• _What needs to be done_
Your task is to transcribe all of the data below exactly, omitting the images.

• _Data below_
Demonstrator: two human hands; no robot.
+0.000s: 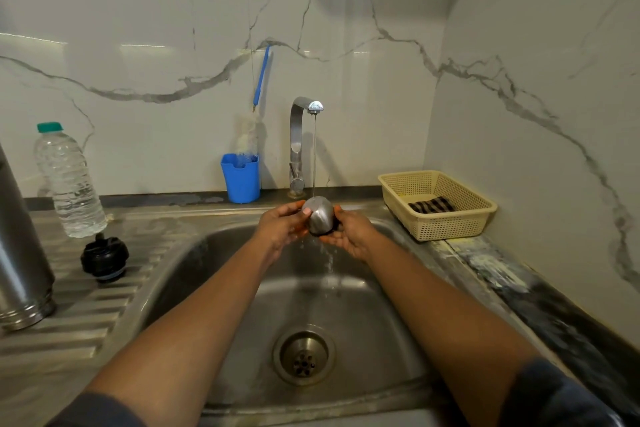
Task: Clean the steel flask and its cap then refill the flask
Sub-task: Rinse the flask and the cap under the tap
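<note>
Gripping the steel cap point(320, 216) from nine o'clock with left hand point(281, 225), from three o'clock with right hand point(352, 233), under the tap point(300, 135) stream.

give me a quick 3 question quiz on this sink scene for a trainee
1. True or false: water from the tap falls on the steel cap, which the left hand and right hand hold over the sink.
2. Fill in: the cream basket holds a striped ____.
3. Where is the black stopper?
A. in the cream basket
B. on the drainboard, near the plastic water bottle
C. in the right hand

Key: 1 true; 2 cloth; 3 B
</note>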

• _The completed task_
Demonstrator: two human hands; no robot.
+0.000s: 
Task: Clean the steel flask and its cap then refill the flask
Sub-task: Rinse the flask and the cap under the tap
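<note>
Gripping the steel cap point(320, 216) from nine o'clock with left hand point(281, 225), from three o'clock with right hand point(352, 233), under the tap point(300, 135) stream.

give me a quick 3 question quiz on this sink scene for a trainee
1. True or false: water from the tap falls on the steel cap, which the left hand and right hand hold over the sink.
2. Fill in: the cream basket holds a striped ____.
3. Where is the black stopper?
A. in the cream basket
B. on the drainboard, near the plastic water bottle
C. in the right hand

Key: 1 true; 2 cloth; 3 B
</note>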

What this exercise required is now done.